*Aim of the exercise*.
For each line below that includes the string "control", show the whole line.

Start of Data listing

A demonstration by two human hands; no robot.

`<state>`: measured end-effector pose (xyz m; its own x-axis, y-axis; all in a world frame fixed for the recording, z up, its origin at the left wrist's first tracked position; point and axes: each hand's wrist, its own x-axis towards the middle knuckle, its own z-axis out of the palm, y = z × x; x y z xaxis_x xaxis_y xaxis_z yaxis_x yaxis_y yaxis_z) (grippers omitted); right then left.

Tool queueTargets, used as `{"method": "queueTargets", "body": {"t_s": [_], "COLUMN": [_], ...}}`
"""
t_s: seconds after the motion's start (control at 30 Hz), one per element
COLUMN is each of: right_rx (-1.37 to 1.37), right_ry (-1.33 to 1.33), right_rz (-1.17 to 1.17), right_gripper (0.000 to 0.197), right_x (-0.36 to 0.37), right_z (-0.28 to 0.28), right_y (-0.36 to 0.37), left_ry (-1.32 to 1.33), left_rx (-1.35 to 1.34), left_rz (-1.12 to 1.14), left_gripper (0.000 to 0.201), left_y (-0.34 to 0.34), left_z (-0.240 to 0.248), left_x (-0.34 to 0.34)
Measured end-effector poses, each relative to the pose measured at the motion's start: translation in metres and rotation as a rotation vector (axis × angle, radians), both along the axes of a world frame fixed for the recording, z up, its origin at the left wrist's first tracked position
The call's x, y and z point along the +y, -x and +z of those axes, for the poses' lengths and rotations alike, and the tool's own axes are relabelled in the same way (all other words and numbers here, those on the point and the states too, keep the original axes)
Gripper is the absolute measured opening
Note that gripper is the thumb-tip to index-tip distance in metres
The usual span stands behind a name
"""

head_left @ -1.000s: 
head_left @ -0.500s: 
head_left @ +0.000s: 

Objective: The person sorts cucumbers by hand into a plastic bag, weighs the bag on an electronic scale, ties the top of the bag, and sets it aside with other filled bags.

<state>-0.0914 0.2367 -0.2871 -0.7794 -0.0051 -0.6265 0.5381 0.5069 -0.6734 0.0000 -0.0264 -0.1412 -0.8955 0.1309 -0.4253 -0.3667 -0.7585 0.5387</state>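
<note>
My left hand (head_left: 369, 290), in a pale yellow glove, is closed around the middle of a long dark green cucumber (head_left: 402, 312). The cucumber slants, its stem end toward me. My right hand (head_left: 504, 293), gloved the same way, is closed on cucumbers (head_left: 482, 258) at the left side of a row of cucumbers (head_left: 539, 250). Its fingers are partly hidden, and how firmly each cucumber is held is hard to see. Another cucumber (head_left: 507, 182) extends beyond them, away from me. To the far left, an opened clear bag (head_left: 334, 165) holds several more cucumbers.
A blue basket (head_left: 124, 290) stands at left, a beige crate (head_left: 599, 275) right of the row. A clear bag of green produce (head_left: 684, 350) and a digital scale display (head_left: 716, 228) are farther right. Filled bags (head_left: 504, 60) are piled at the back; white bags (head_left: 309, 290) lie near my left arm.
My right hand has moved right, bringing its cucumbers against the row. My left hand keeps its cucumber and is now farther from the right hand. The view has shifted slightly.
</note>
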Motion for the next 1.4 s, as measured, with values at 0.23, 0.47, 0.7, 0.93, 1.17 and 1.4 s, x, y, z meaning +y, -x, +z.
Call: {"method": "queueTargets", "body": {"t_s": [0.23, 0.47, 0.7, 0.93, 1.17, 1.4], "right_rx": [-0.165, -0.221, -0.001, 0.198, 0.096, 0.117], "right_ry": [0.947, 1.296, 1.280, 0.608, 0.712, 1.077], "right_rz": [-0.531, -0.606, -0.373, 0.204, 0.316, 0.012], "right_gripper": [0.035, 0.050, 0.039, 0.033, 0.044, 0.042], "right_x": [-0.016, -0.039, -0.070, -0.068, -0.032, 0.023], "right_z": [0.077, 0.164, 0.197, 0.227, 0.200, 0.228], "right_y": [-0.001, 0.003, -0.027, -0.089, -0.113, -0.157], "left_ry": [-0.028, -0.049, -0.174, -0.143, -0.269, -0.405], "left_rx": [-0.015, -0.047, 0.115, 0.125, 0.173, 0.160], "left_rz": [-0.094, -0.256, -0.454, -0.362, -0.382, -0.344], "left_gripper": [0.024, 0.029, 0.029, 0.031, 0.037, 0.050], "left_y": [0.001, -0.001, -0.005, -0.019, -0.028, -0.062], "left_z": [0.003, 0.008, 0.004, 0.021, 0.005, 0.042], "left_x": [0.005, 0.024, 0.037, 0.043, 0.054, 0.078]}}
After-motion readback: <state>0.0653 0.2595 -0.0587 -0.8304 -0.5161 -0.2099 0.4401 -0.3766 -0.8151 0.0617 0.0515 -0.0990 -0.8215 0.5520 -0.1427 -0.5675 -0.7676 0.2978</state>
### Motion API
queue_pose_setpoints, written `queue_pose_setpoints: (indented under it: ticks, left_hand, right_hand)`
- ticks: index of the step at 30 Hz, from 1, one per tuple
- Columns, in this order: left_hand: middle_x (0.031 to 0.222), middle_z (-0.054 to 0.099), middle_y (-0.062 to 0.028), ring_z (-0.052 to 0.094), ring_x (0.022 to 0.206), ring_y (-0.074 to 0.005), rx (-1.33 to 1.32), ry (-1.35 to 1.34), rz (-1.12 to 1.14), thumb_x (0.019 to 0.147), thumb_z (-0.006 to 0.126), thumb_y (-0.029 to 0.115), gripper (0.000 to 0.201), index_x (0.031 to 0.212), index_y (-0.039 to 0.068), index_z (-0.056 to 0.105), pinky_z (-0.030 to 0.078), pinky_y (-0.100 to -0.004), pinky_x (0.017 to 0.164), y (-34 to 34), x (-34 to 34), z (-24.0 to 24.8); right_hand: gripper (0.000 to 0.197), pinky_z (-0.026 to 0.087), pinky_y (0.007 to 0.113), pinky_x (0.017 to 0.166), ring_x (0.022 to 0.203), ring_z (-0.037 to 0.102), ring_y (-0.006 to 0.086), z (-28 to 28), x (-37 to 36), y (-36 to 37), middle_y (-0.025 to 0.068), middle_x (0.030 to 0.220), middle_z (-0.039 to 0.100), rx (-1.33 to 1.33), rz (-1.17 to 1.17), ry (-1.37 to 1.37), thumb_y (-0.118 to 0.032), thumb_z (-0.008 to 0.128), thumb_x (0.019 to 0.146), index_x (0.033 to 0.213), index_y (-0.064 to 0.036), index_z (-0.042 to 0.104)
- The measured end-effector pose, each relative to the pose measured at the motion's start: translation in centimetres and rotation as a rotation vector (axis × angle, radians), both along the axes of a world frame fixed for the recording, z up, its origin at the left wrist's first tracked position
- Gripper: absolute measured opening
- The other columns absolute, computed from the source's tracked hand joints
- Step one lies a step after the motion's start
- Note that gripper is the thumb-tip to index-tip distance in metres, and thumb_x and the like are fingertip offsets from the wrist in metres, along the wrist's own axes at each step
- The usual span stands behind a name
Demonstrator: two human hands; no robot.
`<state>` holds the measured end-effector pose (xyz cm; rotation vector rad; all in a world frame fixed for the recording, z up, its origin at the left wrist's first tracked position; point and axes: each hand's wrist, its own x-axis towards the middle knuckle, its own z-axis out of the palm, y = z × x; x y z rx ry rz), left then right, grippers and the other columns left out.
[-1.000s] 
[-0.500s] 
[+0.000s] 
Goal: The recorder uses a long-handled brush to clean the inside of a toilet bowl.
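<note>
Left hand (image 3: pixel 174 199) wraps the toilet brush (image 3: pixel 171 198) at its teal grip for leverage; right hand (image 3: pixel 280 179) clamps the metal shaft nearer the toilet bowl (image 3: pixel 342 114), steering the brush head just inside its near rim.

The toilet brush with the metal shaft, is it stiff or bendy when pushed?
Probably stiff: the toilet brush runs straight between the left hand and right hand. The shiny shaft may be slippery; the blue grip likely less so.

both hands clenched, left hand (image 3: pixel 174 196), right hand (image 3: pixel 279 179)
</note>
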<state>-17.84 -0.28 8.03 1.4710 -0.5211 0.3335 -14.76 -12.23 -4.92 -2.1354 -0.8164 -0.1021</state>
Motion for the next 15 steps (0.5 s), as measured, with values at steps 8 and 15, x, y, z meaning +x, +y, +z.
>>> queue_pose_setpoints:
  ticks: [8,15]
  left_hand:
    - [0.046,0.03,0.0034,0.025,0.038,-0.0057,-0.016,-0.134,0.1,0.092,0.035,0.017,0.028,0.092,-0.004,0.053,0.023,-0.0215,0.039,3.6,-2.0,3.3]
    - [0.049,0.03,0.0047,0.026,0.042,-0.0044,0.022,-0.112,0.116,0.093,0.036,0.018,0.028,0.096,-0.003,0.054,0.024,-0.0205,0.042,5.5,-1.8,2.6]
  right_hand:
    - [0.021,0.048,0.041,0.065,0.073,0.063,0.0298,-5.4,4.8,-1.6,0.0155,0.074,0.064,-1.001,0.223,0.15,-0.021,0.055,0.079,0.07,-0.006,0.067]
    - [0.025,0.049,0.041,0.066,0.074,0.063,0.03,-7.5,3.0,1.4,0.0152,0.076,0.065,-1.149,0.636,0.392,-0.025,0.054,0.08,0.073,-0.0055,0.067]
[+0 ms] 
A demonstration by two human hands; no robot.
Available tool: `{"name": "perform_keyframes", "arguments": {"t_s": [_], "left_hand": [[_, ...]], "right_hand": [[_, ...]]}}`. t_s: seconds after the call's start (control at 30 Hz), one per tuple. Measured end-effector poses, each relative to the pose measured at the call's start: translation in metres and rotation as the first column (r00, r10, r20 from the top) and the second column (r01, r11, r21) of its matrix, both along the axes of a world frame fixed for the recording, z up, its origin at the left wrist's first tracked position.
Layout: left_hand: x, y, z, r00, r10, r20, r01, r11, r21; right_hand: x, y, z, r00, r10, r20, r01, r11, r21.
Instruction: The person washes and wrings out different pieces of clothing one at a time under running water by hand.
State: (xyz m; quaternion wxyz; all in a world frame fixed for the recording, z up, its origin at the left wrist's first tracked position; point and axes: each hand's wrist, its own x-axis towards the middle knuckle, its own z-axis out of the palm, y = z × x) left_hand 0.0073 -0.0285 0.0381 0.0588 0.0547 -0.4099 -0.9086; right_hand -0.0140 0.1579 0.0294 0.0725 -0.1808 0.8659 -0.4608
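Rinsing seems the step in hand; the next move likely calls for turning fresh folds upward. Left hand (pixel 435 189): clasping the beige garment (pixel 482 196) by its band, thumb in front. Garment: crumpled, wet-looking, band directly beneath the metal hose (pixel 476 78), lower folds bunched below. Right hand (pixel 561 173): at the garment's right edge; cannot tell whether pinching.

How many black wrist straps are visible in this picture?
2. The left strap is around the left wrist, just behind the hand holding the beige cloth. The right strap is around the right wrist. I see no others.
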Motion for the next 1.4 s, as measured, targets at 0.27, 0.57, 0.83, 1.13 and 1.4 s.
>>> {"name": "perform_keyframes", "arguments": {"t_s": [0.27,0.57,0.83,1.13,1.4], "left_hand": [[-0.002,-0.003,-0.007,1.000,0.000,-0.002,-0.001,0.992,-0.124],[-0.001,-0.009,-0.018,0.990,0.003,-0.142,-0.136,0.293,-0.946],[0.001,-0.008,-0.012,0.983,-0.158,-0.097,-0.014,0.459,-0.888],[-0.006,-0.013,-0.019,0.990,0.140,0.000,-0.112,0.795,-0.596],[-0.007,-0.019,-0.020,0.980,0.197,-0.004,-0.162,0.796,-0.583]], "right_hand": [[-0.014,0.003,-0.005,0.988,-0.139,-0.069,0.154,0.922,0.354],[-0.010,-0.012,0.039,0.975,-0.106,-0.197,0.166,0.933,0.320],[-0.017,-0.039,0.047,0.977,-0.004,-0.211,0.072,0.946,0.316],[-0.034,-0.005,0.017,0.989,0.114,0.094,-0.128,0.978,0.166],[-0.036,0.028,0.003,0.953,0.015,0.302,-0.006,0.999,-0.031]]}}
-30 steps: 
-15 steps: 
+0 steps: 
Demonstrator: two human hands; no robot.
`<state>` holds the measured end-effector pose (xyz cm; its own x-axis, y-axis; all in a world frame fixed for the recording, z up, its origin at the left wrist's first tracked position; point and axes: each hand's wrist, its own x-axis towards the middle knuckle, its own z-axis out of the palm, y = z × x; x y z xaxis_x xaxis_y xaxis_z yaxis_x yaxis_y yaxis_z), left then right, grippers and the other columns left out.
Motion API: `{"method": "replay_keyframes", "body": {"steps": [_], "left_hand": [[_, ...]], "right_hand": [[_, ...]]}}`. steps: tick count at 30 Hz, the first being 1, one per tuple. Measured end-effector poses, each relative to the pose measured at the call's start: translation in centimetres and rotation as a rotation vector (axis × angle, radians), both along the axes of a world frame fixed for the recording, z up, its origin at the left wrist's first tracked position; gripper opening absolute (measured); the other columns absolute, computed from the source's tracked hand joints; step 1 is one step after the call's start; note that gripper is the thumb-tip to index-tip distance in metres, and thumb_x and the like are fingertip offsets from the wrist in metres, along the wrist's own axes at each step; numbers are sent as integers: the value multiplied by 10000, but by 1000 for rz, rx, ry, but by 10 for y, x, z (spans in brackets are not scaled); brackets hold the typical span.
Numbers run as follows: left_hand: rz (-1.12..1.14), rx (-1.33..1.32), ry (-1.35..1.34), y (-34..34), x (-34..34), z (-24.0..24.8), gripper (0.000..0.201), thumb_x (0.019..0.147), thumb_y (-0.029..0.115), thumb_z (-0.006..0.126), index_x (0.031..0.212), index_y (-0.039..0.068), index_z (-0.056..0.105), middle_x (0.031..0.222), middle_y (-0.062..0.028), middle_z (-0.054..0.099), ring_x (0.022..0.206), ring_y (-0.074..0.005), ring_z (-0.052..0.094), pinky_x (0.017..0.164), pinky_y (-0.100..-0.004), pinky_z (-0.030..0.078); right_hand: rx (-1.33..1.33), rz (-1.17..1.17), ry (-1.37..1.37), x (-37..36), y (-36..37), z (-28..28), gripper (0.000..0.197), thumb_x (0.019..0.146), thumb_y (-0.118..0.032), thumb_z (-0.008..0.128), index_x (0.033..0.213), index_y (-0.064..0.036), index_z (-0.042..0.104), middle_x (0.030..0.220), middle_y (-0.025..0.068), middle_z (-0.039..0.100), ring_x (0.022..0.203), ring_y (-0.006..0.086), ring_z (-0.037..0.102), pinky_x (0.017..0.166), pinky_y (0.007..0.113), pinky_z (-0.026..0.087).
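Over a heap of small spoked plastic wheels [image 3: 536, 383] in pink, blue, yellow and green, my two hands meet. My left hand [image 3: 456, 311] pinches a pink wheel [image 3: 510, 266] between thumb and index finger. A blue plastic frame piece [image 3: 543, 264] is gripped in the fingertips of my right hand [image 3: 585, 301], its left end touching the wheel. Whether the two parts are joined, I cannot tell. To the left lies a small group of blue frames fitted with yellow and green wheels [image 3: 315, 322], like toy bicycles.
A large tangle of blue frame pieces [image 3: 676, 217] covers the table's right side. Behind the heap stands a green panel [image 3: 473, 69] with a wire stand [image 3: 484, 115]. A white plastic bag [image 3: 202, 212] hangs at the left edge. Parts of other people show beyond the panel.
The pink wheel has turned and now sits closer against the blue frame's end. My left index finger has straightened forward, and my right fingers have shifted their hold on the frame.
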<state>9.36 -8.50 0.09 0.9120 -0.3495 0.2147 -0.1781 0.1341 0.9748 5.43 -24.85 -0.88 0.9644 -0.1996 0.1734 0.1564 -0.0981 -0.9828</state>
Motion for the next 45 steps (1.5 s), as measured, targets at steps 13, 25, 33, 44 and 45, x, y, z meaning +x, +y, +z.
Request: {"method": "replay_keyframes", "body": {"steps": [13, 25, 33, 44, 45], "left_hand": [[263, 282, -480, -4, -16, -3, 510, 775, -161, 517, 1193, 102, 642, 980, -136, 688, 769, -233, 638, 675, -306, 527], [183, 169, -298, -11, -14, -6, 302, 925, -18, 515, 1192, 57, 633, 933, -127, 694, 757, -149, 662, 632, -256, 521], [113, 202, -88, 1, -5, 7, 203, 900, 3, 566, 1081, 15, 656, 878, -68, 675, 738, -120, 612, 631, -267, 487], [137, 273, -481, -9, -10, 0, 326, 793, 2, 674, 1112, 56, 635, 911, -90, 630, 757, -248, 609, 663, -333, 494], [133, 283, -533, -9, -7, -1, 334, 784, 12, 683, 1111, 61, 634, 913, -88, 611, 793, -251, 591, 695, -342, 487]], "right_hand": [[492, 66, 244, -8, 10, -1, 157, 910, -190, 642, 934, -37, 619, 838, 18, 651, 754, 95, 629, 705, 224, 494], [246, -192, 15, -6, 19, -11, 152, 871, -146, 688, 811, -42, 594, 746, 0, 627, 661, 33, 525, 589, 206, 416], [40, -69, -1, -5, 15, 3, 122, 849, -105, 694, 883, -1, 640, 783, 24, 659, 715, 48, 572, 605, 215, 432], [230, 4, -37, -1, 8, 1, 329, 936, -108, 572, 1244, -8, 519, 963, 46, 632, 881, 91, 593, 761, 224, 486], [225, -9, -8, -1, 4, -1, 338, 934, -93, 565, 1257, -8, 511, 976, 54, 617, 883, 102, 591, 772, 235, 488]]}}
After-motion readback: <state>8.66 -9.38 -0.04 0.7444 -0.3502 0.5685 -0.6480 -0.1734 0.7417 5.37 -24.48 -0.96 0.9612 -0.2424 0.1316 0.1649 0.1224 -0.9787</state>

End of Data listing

*Output*.
t_s: seconds after the motion's start (control at 30 Hz), one per element
Available tool: `{"name": "perform_keyframes", "arguments": {"t_s": [_], "left_hand": [[_, ...]], "right_hand": [[_, ...]]}}`. t_s: seconds after the call's start (control at 30 Hz), one per tuple. Measured end-effector poses, each relative to the pose measured at the call's start: translation in metres and rotation as the first column (r00, r10, r20 from the top) and the second column (r01, r11, r21) of its matrix, both along the axes of a world frame fixed for the recording, z up, its origin at the left wrist's first tracked position.

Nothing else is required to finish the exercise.